Photo/IllutrationToshiba Corp.'s headquarters in Tokyo's Minato Ward (Asahi Shimbun file photo)

Toshiba Corp. plans to sell off foreign subsidiaries and encourage around 1,400 employees to take early retirement as part of a new five-year business plan announced Nov. 8.

The strategy for the period through March 2024 was made necessary by Toshiba's decision to spin off its highly lucrative semiconductor business to dig itself out of a financial morass from massive losses stemming from its failed nuclear power operations in the United States.

The streamlining of operations is expected to expose more of the company's bad business decisions overseas in the past.
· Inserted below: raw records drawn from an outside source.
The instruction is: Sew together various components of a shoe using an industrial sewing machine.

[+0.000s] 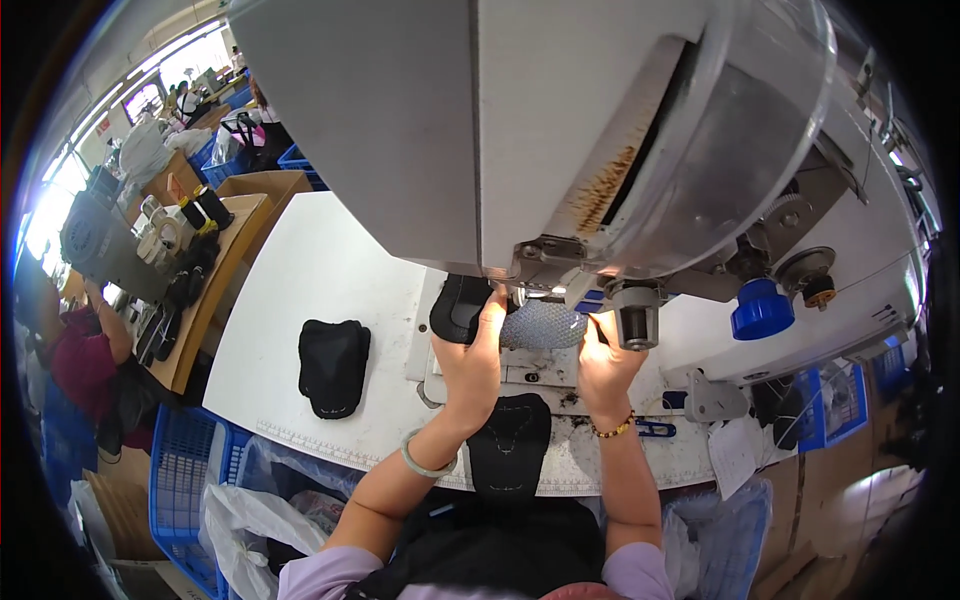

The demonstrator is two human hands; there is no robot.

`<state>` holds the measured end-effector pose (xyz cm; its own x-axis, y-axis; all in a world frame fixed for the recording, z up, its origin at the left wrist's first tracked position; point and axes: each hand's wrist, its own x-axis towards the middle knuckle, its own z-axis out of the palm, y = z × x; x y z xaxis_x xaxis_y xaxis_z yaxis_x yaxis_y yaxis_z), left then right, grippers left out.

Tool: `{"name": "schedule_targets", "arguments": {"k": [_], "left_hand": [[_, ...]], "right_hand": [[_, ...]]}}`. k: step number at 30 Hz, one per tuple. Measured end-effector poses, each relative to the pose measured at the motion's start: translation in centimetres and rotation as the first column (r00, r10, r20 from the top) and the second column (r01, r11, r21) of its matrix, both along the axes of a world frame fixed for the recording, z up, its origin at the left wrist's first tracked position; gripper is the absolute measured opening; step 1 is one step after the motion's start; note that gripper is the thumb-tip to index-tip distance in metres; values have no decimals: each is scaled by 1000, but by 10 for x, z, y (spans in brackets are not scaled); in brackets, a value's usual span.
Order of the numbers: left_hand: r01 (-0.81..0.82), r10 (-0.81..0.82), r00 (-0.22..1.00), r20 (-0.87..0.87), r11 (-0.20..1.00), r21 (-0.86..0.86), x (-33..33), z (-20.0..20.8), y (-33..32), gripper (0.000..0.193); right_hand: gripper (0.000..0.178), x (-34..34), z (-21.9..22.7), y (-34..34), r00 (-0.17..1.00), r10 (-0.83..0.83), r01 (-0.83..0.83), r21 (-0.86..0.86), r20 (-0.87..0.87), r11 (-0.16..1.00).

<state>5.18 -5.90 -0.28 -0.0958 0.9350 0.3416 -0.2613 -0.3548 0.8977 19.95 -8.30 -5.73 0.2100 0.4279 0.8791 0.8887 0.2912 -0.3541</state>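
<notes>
Looming closest to the camera, the grey sewing machine head (520,120) filled the upper view, its needle area hanging just above both hands. Under it lay a grey mesh shoe piece (542,325) joined to a black padded part (455,305), placed there so the needle could reach the seam. At the piece's left end, the left hand (472,360), a pale green bangle on its wrist, lay with fingers stretched forward and pressed on the black part, apparently to keep it flat and steer it. To the right, the right hand (605,365) had its grip pinching the mesh edge, likely to keep it taut. Another black piece (510,445) hung over the near edge of the white surface (320,270), and a stack of black pieces (333,365) waited well left, within reach.
</notes>
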Motion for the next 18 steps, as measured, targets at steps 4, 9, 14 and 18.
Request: {"name": "schedule_targets", "arguments": {"k": [4,9,14,18], "left_hand": [[171,-147,984,100,937,-306,-14,2,-2,13],[552,-405,832,380,679,-485,-50,9,37,22],[667,-673,724,149,628,-402,-53,5,69,20],[720,-699,692,183,649,-245,-54,-7,70,19]], "right_hand": [[16,-2,-2,6,917,125,-154,-46,-379,987],[18,0,1,11,915,202,-194,59,-348,979],[22,2,-10,19,855,172,-204,-11,-489,979],[27,6,-22,15,831,267,-251,99,-487,963]]}}
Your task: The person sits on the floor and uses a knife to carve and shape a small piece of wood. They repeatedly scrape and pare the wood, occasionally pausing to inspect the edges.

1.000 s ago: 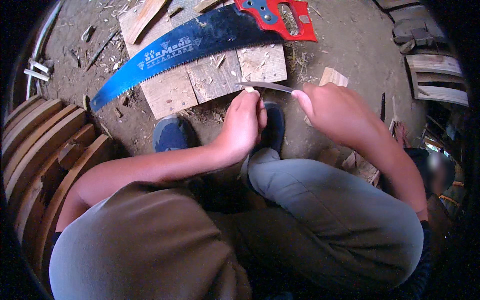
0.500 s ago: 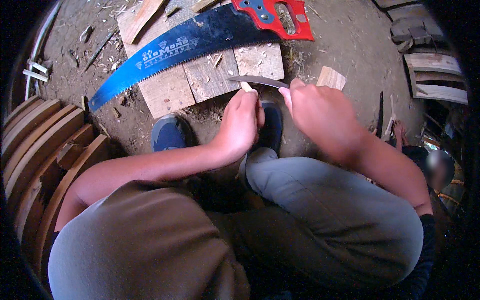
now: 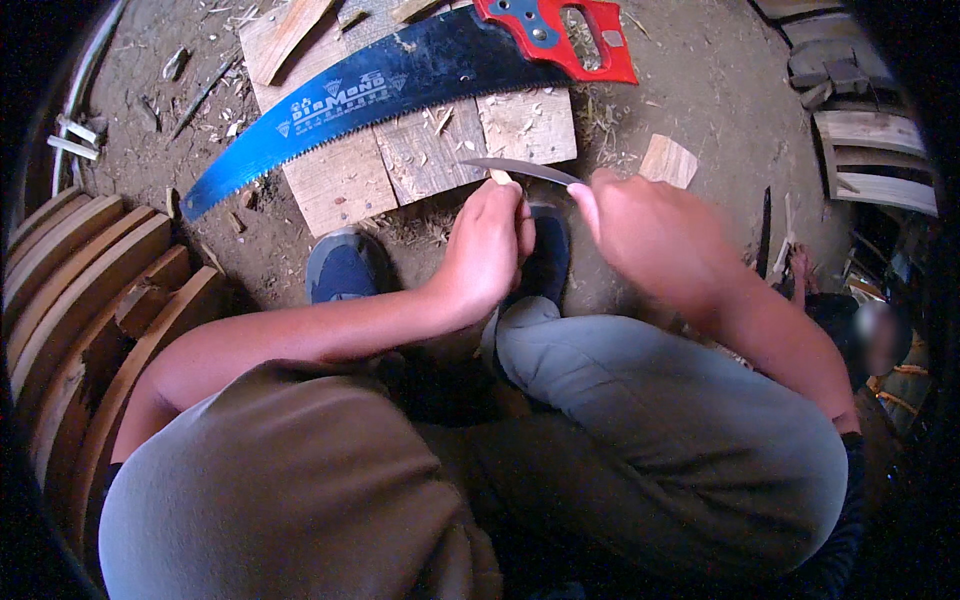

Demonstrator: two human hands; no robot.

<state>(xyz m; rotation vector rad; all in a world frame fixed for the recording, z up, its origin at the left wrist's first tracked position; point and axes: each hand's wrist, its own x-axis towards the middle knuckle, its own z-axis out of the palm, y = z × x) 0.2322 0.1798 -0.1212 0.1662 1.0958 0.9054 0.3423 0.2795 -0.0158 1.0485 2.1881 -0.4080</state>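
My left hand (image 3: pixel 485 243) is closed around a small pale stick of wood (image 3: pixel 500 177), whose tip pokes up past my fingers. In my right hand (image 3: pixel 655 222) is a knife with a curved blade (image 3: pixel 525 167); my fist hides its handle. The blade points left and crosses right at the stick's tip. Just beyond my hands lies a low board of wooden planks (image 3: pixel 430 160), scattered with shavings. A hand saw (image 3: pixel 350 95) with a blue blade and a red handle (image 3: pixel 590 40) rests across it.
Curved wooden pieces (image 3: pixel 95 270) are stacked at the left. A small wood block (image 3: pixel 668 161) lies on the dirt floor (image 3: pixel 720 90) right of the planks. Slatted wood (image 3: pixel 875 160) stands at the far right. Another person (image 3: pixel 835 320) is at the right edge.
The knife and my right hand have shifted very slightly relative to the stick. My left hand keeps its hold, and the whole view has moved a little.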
Its money-losing liquefied natural gas operation in the United States will be sold to a Chinese company, while a nuclear power subsidiary in Britain will be broken up as part of Toshiba's move to remove itself from further construction of nuclear plants there.

Under the new business plan, about 7,000 Toshiba group company employees, or 5 percent of the workforce, will be cut. While most will come in the form of natural attrition as workers reach mandatory retirement age, there are also plans to implement an early retirement program at subsidiaries in the energy equipment and digital-related equipment sectors.
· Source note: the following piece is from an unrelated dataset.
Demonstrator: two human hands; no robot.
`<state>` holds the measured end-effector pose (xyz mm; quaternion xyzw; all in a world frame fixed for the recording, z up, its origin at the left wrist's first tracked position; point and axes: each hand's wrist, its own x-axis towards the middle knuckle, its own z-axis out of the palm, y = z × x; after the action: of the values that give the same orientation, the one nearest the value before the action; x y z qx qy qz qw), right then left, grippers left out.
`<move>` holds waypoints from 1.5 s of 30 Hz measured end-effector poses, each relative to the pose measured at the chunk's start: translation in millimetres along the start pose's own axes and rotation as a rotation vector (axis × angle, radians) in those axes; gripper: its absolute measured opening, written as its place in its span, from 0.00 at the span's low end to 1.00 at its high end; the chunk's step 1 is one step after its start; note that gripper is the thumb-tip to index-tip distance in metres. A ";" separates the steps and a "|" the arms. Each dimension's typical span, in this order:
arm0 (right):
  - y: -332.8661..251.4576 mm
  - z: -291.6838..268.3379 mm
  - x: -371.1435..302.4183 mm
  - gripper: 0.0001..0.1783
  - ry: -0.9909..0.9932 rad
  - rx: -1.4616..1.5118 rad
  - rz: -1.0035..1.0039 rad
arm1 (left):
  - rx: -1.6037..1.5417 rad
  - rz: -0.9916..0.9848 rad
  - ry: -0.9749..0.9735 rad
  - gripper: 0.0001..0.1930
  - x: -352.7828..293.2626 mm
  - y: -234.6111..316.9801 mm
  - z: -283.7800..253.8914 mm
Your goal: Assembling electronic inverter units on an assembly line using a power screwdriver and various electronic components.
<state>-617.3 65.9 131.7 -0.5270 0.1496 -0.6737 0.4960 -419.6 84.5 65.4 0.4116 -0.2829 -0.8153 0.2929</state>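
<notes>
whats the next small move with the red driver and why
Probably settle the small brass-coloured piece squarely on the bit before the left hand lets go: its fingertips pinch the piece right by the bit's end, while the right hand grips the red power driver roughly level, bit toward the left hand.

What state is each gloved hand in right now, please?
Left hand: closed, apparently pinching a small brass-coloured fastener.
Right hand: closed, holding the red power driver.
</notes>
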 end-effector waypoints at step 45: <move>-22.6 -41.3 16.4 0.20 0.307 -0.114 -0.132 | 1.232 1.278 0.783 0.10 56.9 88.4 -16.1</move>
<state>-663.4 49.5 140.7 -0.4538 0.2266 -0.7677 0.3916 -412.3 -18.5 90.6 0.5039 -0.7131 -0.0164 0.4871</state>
Toshiba is forecasting sales of 4 trillion yen ($35.4 billion) for the fiscal year ending in March 2024, the final year of the five-year plan. That figure is about 10 percent higher than the sales estimate for the current fiscal year.
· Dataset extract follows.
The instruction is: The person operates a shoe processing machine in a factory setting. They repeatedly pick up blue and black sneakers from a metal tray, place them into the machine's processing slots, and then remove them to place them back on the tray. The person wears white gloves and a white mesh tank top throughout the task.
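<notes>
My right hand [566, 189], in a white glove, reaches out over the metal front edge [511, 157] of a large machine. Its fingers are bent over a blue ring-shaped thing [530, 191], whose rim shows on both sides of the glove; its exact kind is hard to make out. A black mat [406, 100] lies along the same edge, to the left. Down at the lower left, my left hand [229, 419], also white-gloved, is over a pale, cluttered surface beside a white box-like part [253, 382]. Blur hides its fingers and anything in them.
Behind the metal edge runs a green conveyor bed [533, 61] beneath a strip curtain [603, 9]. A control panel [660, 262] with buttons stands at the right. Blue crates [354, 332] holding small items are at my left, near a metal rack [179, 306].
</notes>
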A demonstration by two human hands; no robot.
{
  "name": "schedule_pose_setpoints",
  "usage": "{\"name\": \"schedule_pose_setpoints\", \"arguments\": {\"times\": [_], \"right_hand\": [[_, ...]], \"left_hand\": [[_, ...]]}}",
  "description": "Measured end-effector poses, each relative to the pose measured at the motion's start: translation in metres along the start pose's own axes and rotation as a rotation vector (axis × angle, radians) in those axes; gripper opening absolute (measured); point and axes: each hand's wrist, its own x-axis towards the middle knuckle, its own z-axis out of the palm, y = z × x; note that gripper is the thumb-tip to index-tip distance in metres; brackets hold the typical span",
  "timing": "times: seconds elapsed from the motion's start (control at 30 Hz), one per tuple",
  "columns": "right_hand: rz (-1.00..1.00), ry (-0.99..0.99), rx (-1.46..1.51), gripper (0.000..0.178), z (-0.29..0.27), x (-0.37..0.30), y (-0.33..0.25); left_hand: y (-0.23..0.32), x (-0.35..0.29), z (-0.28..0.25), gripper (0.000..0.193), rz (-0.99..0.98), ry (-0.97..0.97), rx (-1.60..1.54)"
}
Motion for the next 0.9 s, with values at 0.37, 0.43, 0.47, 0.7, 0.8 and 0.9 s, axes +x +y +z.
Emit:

Toshiba has also set an operating profit goal of 400 billion yen for March 2024, more than six times the predicted figure for the current fiscal year.

The company hopes to shift the base of its profit centers to social infrastructure projects, such as non-nuclear power plants and building equipment.

One area of interest is the use of artificial intelligence and information technology for inspections and repairs.

Although Toshiba Memory, the semiconductor subsidiary, had accounted for about 90 percent of Toshiba's operating profits, the parent company was forced to sell it off to cover the huge losses from its failed nuclear power plant business in the United States.

While Toshiba managed to avert financial disaster by selling the subsidiary, it still faces the major task of fostering new profit-generating units.